→ EXERCISE:
Among the entries below, take the line with "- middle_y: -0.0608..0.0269" and the line with "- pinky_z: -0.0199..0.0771", and output them and every line between them exactly, with nothing else.

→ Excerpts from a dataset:
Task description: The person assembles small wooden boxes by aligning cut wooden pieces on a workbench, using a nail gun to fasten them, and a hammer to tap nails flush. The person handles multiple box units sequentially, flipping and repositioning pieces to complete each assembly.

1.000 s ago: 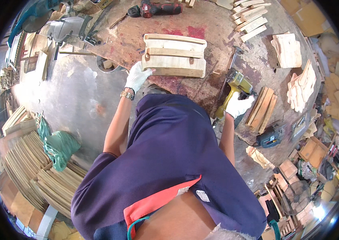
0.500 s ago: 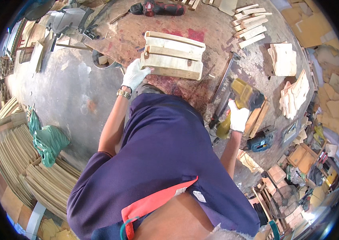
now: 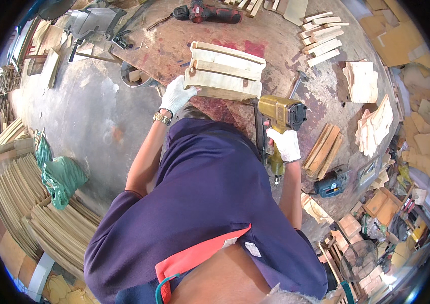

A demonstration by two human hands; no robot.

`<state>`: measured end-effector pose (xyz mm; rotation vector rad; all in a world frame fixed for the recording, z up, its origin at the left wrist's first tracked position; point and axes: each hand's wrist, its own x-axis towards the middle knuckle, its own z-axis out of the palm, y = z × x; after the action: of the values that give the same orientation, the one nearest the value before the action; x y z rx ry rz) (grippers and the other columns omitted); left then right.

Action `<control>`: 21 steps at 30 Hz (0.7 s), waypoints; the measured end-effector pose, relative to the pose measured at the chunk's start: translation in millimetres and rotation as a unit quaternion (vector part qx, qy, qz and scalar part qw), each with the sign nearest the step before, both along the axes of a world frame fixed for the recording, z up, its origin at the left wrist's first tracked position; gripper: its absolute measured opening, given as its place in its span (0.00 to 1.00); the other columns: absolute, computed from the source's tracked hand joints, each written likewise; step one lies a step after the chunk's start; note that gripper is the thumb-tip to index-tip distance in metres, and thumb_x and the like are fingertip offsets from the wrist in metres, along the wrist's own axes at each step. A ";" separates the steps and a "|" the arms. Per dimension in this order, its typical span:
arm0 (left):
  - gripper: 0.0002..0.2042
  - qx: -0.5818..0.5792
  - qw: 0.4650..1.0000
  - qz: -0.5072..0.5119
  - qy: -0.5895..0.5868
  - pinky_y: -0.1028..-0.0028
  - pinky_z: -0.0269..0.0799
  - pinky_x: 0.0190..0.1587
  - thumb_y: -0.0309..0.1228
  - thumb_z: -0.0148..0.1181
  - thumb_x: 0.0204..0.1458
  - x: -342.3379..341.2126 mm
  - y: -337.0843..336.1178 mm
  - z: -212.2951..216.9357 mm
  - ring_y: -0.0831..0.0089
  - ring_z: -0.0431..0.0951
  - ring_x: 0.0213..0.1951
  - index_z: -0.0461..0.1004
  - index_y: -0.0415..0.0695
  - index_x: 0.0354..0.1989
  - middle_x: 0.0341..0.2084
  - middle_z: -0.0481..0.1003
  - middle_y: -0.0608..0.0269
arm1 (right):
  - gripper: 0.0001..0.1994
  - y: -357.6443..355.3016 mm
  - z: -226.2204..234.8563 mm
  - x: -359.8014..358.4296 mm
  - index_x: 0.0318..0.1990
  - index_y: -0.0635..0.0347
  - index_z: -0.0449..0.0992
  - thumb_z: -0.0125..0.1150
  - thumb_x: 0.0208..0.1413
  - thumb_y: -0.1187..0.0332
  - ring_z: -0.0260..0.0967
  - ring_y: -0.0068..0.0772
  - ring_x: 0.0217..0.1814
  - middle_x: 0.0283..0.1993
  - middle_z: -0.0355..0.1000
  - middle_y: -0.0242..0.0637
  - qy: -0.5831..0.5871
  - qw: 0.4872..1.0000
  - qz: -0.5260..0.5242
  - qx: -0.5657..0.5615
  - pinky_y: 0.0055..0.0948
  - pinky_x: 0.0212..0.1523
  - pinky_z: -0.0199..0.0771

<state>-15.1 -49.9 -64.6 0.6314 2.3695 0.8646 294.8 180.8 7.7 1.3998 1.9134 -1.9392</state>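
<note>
A pale wooden frame of slats lies on the reddish workbench. My left hand, in a white glove, grips the frame's near left corner. In a white glove too, my right hand holds a yellow nail gun by its handle. The gun hangs just right of the frame's near right corner, its nose toward the frame. My dark blue shirt hides the bench edge below.
A red cordless drill lies at the bench's far side. Short wood slats and cut blocks lie to the right. A blue power tool sits lower right. Stacked boards and a green bag are on the left floor.
My right hand has come up from the slats at the right holding the yellow nail gun, and brought it close to the frame. My left hand has stayed on the frame's corner.
</note>
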 end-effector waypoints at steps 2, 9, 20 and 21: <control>0.25 -0.007 0.998 0.019 -0.067 0.59 0.74 0.45 0.49 0.70 0.48 -1.0 -0.2 3.3 0.50 0.81 0.42 0.75 0.38 0.41 0.36 0.80 0.45 | 0.09 -0.2 0.5 -2.6 0.42 0.62 0.83 0.67 0.55 0.72 0.69 0.18 0.23 0.32 0.78 0.29 -0.052 0.997 0.042 0.044 0.23 0.25 0.70; 0.26 0.005 0.998 0.013 -0.054 0.58 0.73 0.44 0.50 0.71 0.48 -0.8 1.7 9.5 0.49 0.81 0.41 0.75 0.38 0.40 0.35 0.80 0.44 | 0.13 -6.2 19.2 -17.9 0.46 0.61 0.82 0.68 0.52 0.69 0.71 0.19 0.21 0.33 0.80 0.30 0.031 0.997 0.062 0.023 0.24 0.25 0.73; 0.22 -0.027 0.999 -0.040 0.016 0.62 0.75 0.40 0.45 0.66 0.54 -3.1 -0.5 7.0 0.57 0.82 0.35 0.75 0.38 0.45 0.31 0.80 0.49 | 0.15 -14.3 44.3 -63.5 0.47 0.62 0.80 0.68 0.50 0.72 0.80 0.29 0.41 0.41 0.83 0.37 -0.015 0.983 0.176 0.050 0.31 0.43 0.81; 0.21 -0.010 0.999 -0.043 0.017 0.60 0.74 0.42 0.45 0.64 0.55 -4.0 -0.5 8.8 0.54 0.82 0.37 0.74 0.38 0.45 0.33 0.80 0.47 | 0.15 -15.6 46.6 -67.5 0.47 0.62 0.79 0.68 0.50 0.72 0.80 0.30 0.42 0.42 0.83 0.37 0.004 0.985 0.167 0.034 0.31 0.45 0.81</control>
<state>-19.1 -50.4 -55.8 0.7396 2.3602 0.7970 227.3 165.2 54.3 1.0042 2.0761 -1.7391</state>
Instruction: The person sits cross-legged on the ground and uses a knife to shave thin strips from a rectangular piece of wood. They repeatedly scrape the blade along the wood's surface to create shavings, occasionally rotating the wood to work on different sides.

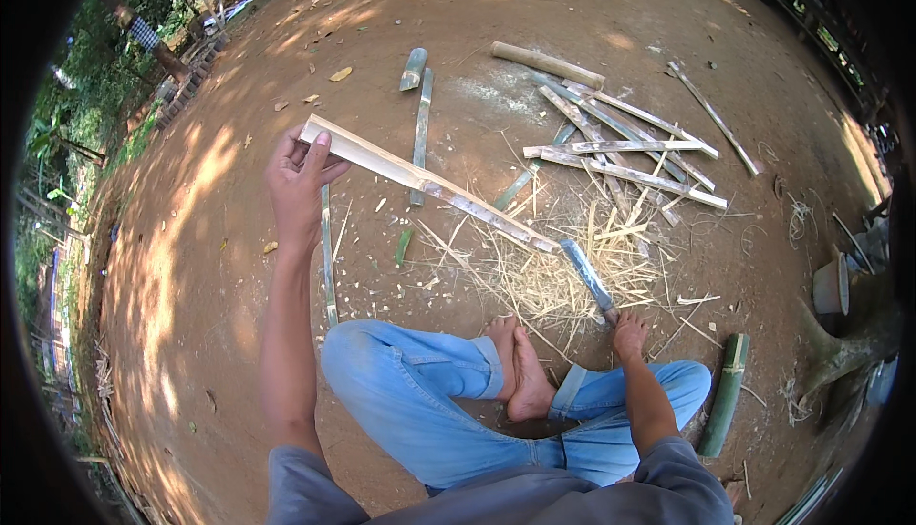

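Observation:
My left hand [298, 182] is closed around the upper left end of a long split bamboo strip [382, 163], thumb on its pale inner face. The strip slants down to the right, pale near my hand and dark and mottled farther along. Its far end comes close to the tip of a machete [587, 275]; whether they touch I cannot tell. My right hand [630, 334] grips the machete's handle by my right knee, the blade pointing up and left. Below the blade lies a heap of pale bamboo shavings [563, 287], just beyond my bare feet.
A pile of split bamboo strips [620, 148] lies at the back right, with a round bamboo piece [549, 64] behind it. A green bamboo section [725, 396] rests beside my right knee. A pale bucket [832, 287] stands near a tree stump at the far right.

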Available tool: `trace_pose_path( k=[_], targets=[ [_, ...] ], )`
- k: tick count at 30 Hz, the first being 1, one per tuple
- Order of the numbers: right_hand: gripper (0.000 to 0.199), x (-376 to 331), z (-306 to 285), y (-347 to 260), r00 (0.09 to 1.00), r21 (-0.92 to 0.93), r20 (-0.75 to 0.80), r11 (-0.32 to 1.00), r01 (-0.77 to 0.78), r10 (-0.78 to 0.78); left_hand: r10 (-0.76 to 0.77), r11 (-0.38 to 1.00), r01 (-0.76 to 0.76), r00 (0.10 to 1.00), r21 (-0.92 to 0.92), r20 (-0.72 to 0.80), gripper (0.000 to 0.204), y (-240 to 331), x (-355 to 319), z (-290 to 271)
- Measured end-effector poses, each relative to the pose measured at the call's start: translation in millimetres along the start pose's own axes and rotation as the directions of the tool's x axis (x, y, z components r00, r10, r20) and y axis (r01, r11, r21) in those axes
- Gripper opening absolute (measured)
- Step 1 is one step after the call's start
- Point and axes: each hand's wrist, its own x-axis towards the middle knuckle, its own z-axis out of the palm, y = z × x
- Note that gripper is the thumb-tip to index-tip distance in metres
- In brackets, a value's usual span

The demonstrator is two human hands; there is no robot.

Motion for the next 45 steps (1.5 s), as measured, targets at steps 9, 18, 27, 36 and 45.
trace_pose_path(
  k=[9,18,27,36,45],
  targets=[
    [0.028,-72.3,-136.3,-69.0,0.994,0.633,0.111,0.769,-0.091,0.026,0.094,0.996,-0.094,0.995,0.001,0.020,0.027,18.6,-29.5,16.6],
    [0.035,-199.6,-215.1,-164.2,0.963,0.923,-0.097,0.339,0.181,-0.250,0.171,0.985,-0.171,0.984,0.001,-0.041,0.019,43.1,-118.3,17.4],
    [0.033,-237.9,-264.8,-208.8,0.786,0.752,-0.309,0.369,0.547,-0.536,0.159,0.965,-0.172,0.984,0.195,0.081,0.018,30.4,-197.0,14.8],
    [0.026,-220.9,-237.8,-195.2,0.816,0.767,-0.229,0.417,0.487,-0.531,0.192,0.956,-0.187,0.981,0.226,0.001,0.019,10.9,-233.9,-6.9],
    [0.029,-192.7,-231.4,-176.0,0.880,0.808,-0.058,0.495,0.319,-0.472,0.193,0.951,-0.177,0.981,0.255,-0.038,0.021,5.0,-239.6,-5.5]
  ],
)
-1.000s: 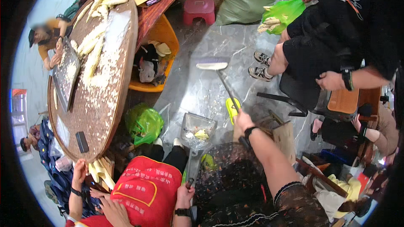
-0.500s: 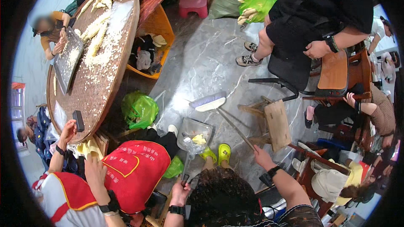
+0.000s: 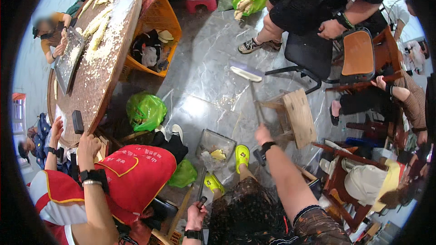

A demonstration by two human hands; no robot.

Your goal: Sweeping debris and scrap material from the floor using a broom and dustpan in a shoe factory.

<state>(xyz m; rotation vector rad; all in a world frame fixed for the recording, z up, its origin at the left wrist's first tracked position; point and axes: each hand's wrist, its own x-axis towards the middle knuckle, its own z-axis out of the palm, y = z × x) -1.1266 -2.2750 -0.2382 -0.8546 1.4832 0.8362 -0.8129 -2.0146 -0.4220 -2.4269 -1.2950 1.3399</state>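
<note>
My right hand (image 3: pixel 262 134) is closed round the handle of a broom (image 3: pixel 246 73), whose white and purple head lies on the grey floor ahead of me, near a standing person's shoe. My left hand (image 3: pixel 196 214) grips the upright handle of a long-handled dustpan (image 3: pixel 208 141). The pan rests on the floor by my yellow-green clogs and holds yellowish scraps (image 3: pixel 218 154) and crumpled whitish bits. Between broom head and pan lie small scattered crumbs (image 3: pixel 227 100).
A wooden stool (image 3: pixel 299 117) stands right of the broom handle. At left, a person in a red apron (image 3: pixel 136 172) sits by a large round tray (image 3: pixel 109 70) with corn cobs and kernels. Green bags (image 3: pixel 146 111), an orange crate (image 3: pixel 159 68) and a black chair (image 3: pixel 309 59) stand around the floor.
My right arm has reached forward, and the broom head has moved farther away and to the right. One clog has stepped ahead. The dustpan has shifted slightly while staying in my left hand.
</note>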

→ EXPECTED ANSWER:
  - middle_y: -0.0608..0.0269
arm1 (right):
  - gripper: 0.0001..0.1994
  - y: -357.6443..355.3016 mm
  - z: -226.2204..234.8563 mm
  - x: -359.8014..358.4296 mm
  - index_x: 0.0318..0.1990
  - index_y: -0.0635..0.0347
  - index_z: -0.0449..0.0992
  - thumb_z: -0.0125..0.1150
  - thumb_x: 0.0208..0.1413
  - thumb_y: -0.1187..0.0332
  - ring_z: -0.0260..0.0967
  - ring_y: -0.0068..0.0772
  - ring_x: 0.0217..0.1814
  - middle_x: 0.0283..0.1993
  - middle_z: -0.0355..0.1000
  - middle_y: -0.0242..0.0637
  - qy: -0.5831..0.5871
  - qw: 0.4872..1.0000
  - qz: -0.5260..0.5242
  - qx: -0.5657..0.5615
  - pinky_y: 0.0055..0.0948
  - pinky_x: 0.0212..0.1523
  - pinky_z: -0.0199..0.0771

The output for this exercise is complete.